Pedro não desfez a mala, apenas ia
tirando as roupas de dentro dela à medida que precisava e a fechava
com uma expressão rígida na face. O guarda-roupa continuava
vazio.Era um homem de princípios, não ia abandonar um filho no
mundo! Pensava na criança. No que iria sofrer, sem ter a figura do
pai para lhe proteger do mundo, como um dia ele mesmo foi
desprotegido. Graças a um trauma de infância, ficou ao lado da
esposa, mesmo não a amando. Ainda era jovem, poderia suportar algum
tempo até que a criança crescesse um pouco. O corpo ficou, mas a
alma não, ela estava muito longe.
Dora fingia o tempo todo, era como se
ele nunca houvesse lançado a aliança sobre ela e lhe dito coisas tão
odiosas.
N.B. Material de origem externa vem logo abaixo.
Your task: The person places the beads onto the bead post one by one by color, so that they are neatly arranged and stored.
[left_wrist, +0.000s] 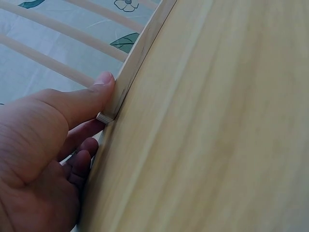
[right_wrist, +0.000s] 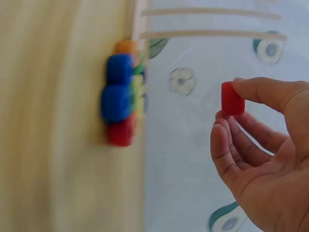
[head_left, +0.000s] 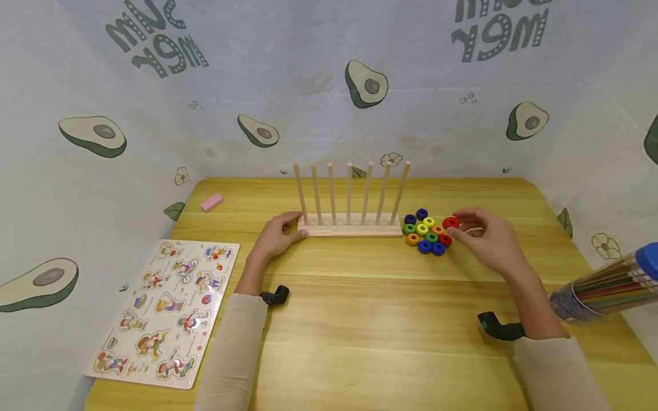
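Observation:
A wooden peg rack (head_left: 349,230) with several upright bare pegs stands toward the back of the table. My left hand (head_left: 277,235) grips the left end of its base; in the left wrist view the thumb of the left hand (left_wrist: 43,140) lies on the base's edge. Between thumb and fingers my right hand (head_left: 488,240) pinches a red bead (head_left: 450,223), which the right wrist view shows lifted above the table. Just right of the rack sits a cluster of coloured beads (head_left: 421,230) in purple, blue, green, yellow, orange and red.
At the left lies a wooden picture puzzle board (head_left: 167,314). Behind it is a pink block (head_left: 212,202). A clear tub of coloured sticks with a blue lid (head_left: 606,291) is at the right edge. A patterned cloth (head_left: 308,85) hangs behind the table.

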A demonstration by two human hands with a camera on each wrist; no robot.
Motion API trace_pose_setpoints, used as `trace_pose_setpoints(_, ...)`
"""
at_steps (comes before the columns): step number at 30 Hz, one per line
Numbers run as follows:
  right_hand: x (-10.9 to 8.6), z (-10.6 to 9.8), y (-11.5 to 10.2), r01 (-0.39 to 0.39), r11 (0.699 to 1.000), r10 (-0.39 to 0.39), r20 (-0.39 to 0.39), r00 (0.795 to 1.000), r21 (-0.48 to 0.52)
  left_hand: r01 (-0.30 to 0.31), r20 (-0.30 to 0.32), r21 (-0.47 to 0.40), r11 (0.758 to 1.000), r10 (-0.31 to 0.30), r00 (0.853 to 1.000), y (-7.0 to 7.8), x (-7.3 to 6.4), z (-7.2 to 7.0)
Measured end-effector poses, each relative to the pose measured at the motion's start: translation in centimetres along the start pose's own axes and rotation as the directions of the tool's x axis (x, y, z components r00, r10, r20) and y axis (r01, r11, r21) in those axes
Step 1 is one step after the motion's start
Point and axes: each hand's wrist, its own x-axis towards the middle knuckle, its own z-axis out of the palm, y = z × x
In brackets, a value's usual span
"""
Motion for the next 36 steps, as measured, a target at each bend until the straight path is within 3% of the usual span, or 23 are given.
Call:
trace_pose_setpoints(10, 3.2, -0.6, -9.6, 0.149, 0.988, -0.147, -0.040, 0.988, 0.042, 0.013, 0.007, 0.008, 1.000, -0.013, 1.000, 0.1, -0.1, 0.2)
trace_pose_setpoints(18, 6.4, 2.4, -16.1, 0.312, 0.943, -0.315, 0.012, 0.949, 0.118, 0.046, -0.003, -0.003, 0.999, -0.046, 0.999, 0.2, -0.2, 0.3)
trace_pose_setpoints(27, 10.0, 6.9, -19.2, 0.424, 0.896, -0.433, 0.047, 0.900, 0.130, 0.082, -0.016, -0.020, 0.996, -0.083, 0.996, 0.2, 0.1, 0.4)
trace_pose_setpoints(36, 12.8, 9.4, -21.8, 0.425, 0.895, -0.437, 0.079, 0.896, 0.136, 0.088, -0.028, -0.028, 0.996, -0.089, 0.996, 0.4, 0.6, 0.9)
O viu com prazer procurar a aliança, pôr no dedo. Pedro
ficou muito caseiro e sequer falava com os amigos, estava o tempo
todo ao lado da mulher. Parecia evitar o mundo. Além do portão de
madeira, só havia problemas e tentações. Mudou bastante, não falava
muito e até comia seu bolo de milho sem reclamar. Todos o acharam
diferente, arredio. Dora o defendia e até tentou levá-lo à igreja,
mas mudou de idéia ao ver o carro da amante dele pela vizinhança.
Ela ainda o queria. Um mês depois e ela ainda insistia com aquele
romance absurdo!
Dora na cama notou que a mão de Pedro
estava inchada. Pela manhã acordou e não o viu na cama; a aliança
sobre a mesinha de cabeceira. Correu desembalada pela casa e o
encontrou no portão conversando com o padeiro. Foi somente um susto,
ele ainda estava ao seu lado, e iam criar seu filho, os dois juntos.
Segurou o ventre sentindo uma dor aguda e caiu ao chão.
O padeiro a juntou do chão e começou a
gritar por ajuda. Ninguém apareceu do interior da casa. Sem
alternativas, a tomou nos braços e a levou para dentro, enquanto ela
gemia e sangrava. Pela casa, procurou o quarto e logo o achou. A
visão é um dos cinco sentidos, provavelmente o mais enganoso deles.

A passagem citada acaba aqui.